Paperspace start up extremely slow

The Problem
I am using Paperspace’s free GPU to host my notebook. The first couple of times I used it, it was very, very slow – taking 15 - 30 minutes to provision. But recently – it takes multiple hours. Today I have been trying to provision the machine for >8 hours. It’s practically unusable.

I’ve been searching on the forums and it seems thousands of people use the free paperspace GPU, so I am trying to understand what I am doing wrong.

More Context
I don’t mind paying to upgrade to a better GPU, but want to understand if I am doing something wrong first. For one of the assignments, I used Bing’s Search API to download <200 images of cocktails. I suspect this may be affecting the provisioning?

I’m also trying to avoid Collab since I don’t want to re-install dependencies & training data for every session.

I don’t think you’re doing anything wrong, it’s just not a very reliable service. I’m on the paid plan (8$/month) and even then the provisioning (for paid instances!) is often horribly slow.

If anyone has a solution to that, please share, but I suspect it’s a fault on Paperspace’s side.

For Colab, you can avoid uploading the training data every session by using Google Drive.

2 Likes

Unfortunately we are subject to the amount of traffic they are experiencing. I notice when I am on paperspace at really odd hours (early morning/late night) it works much better than during what I assume to be their peak hours of 5pm-9pm (people working on side projects after work)

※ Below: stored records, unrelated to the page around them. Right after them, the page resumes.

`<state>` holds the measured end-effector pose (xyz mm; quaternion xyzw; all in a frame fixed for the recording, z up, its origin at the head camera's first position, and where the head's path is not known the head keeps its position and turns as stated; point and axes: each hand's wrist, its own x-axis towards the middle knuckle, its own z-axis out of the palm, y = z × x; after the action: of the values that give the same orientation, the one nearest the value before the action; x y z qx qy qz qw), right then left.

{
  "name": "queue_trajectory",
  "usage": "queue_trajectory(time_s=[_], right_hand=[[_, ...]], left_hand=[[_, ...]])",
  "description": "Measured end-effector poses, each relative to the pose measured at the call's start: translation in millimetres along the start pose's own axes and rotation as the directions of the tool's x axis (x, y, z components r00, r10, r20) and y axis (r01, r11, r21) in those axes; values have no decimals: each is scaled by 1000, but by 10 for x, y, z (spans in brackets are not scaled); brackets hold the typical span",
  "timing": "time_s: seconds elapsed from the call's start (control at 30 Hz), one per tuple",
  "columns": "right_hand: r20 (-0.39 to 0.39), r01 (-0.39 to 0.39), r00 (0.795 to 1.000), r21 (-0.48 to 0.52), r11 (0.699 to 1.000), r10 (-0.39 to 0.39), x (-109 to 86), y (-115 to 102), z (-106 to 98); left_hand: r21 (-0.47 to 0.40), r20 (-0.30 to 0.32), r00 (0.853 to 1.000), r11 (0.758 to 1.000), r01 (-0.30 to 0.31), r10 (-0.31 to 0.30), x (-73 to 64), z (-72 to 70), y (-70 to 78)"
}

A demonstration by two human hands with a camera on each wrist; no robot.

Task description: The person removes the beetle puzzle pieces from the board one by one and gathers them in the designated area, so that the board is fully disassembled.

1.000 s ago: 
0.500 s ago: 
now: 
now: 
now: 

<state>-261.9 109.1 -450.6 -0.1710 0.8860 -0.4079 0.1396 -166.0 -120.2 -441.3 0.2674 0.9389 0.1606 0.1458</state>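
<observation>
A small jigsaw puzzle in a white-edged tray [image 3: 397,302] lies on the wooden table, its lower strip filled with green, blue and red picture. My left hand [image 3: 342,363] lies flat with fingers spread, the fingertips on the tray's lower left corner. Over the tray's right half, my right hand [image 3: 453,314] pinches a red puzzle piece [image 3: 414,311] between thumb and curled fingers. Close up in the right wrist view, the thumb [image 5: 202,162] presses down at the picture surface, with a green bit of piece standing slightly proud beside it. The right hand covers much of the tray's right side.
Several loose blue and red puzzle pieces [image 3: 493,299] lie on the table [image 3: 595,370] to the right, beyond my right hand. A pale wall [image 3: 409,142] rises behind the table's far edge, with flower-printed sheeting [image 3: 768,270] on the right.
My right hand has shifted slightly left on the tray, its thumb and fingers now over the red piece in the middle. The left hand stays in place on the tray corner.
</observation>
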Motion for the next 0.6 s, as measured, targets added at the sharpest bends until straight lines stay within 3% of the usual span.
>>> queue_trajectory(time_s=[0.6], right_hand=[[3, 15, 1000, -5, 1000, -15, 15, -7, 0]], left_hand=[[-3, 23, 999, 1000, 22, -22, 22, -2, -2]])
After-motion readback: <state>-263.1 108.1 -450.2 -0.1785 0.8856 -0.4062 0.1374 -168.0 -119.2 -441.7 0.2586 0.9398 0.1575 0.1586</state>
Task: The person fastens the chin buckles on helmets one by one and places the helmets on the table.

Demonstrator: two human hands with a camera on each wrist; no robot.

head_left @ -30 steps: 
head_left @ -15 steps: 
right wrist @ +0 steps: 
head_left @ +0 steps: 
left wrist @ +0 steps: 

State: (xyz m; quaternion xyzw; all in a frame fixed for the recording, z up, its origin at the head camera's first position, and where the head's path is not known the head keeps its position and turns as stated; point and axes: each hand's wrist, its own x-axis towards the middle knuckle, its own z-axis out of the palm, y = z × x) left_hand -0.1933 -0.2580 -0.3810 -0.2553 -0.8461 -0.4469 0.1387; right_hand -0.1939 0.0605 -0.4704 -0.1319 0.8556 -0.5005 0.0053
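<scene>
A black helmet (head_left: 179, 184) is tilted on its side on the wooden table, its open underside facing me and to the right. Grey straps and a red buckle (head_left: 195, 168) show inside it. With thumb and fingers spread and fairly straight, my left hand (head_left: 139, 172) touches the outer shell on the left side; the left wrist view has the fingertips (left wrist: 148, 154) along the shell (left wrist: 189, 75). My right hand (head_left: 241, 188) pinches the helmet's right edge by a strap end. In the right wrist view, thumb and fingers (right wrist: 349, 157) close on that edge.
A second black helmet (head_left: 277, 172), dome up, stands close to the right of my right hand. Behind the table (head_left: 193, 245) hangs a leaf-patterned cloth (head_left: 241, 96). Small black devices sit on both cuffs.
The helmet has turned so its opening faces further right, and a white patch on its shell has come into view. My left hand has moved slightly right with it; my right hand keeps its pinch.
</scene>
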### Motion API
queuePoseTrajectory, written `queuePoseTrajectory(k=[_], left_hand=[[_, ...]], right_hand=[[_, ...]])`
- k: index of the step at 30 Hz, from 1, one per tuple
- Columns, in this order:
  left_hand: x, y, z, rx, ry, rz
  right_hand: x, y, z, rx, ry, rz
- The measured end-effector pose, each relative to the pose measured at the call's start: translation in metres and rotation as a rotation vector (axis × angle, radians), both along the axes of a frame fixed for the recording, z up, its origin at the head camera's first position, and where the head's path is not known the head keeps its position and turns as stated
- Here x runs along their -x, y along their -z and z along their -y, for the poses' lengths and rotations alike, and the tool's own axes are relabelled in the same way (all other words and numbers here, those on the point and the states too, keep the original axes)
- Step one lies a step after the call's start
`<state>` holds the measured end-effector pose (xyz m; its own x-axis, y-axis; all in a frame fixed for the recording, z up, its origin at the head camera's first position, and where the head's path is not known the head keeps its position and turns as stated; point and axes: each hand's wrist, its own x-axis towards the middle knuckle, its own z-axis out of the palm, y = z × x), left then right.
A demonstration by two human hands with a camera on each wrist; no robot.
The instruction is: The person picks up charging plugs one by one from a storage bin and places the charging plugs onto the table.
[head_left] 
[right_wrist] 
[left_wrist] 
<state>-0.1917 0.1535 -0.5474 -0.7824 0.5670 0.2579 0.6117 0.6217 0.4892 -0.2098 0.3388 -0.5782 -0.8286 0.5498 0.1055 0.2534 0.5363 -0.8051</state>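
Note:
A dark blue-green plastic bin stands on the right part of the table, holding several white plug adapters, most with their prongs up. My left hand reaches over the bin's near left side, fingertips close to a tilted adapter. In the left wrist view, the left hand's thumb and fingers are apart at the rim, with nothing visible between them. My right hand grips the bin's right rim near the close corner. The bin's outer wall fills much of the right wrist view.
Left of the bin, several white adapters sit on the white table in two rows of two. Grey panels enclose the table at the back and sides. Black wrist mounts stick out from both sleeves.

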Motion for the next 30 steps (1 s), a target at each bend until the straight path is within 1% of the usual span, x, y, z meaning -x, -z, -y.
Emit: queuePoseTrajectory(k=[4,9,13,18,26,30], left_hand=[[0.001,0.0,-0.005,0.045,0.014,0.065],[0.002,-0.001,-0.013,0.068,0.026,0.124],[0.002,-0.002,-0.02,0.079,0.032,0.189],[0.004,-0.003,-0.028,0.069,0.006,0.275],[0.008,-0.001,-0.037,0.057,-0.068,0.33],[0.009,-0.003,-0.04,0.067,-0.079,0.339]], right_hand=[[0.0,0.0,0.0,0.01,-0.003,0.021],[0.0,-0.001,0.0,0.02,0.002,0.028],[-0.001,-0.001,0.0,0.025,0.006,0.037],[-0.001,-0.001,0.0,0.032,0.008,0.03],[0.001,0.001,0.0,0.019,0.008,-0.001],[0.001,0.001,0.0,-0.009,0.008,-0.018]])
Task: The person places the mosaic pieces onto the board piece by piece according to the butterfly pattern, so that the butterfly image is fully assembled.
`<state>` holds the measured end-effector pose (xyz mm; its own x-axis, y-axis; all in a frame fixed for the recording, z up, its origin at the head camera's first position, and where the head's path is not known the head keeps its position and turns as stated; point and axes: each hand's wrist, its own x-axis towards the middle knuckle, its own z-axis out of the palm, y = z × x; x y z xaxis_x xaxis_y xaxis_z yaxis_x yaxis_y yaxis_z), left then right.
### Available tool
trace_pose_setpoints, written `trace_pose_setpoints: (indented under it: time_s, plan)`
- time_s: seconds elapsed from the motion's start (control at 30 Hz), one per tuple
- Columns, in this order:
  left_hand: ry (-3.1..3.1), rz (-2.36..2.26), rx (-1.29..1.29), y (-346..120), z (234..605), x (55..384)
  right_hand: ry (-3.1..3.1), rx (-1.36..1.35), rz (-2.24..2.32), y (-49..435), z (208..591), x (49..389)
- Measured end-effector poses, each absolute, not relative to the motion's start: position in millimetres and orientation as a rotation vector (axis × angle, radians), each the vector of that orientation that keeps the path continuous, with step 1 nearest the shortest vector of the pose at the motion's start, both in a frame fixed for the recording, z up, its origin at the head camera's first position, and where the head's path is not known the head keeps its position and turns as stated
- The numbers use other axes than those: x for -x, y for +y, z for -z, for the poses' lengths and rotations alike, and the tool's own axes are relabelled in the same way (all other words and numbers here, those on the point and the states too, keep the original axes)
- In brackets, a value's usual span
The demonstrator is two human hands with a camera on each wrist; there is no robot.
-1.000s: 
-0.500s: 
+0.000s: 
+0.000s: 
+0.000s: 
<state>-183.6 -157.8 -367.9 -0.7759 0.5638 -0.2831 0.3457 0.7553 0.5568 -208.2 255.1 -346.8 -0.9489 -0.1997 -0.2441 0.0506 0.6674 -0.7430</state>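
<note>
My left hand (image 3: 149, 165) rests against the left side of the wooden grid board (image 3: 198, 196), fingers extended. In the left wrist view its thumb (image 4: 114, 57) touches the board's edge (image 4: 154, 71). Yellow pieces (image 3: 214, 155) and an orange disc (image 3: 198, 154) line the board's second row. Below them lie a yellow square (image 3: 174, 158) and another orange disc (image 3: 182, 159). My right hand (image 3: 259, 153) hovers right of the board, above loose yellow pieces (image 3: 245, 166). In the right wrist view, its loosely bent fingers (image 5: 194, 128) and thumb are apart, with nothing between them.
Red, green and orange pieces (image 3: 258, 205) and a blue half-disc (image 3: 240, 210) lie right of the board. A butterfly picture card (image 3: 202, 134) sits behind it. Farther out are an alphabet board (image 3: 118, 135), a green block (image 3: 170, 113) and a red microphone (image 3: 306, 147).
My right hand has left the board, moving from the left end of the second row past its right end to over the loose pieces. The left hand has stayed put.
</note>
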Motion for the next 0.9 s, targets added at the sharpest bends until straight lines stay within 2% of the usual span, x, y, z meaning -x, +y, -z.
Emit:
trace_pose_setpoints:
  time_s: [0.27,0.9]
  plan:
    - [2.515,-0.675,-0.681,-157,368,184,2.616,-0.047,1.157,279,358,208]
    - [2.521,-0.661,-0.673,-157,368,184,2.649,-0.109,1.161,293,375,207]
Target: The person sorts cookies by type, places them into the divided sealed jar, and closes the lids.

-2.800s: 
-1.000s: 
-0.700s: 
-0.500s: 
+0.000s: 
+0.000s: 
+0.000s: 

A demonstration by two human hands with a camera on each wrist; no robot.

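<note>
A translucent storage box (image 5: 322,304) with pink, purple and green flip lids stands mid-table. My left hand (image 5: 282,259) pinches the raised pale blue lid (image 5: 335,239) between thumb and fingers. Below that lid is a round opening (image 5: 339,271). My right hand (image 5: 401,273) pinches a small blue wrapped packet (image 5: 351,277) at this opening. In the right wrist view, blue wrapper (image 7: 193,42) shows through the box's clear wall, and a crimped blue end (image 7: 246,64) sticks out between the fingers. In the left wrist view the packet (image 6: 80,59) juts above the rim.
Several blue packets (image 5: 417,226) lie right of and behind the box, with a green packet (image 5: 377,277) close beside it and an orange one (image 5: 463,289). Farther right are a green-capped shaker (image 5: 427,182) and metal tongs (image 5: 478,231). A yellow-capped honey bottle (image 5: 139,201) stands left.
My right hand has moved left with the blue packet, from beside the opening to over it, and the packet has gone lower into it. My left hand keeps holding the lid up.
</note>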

They are still a fairly young startup so I imagine as they add more servers and grow, it will be a much better experience overall. Still the best cloud GPU option out there IMO.

1 Like

It may be volume, as others note, but awhile back the staff was concerned if my startup took more than 5 minutes, and may be a sign I had stored large files in the wrong place.

If I remember correctly, storing models etc. on your shared drive is much faster than storing in the instance. I think the idea is that the shared drive is just a map to a running service, where storing in the instance means moving all the stored data across the wire during spin-up. And models/data can get large indeed.

I haven’t used Paperspace recently, so check with them / other users.

Thank you for the hint! But I think I’m doing that already. To be clear, with the shared drive you mean the persistent storage in the storage folder? That’s where I keep all code and models, to make sure nothing gets lost (which happened to me in other folders).

Yes, storage - I’d forgotten as I haven’t logged run it in awhile.

TBH for most of the exercises in the fast.ai class, I think google colab is just way less hassle than gradient. It’s only once you’ve been training on a GPU for long periods of time that colab really has any downsides. The instant startup is a huge advantage in terms of removing reasons to practice deep learning.

2 Likes

Thanks - I’ll have to try it.

Thanks guys. I think it’s because I usually carve out time on Sunday afternoons to work on this. Which is probably when they have the most traffic to their free tiers. Let me check out Colab

There have been changes at Paperspace recently that (IMHO) severely negatively impact experience for playing around with deep learning. You’ll notice in the interface that your notebooks might have a “V1” written beside the notebook name (i.e. below your username) - if so, you’re running on their legacy “V1” notebooks service. But as I’ll explain later, that’s where you want to be.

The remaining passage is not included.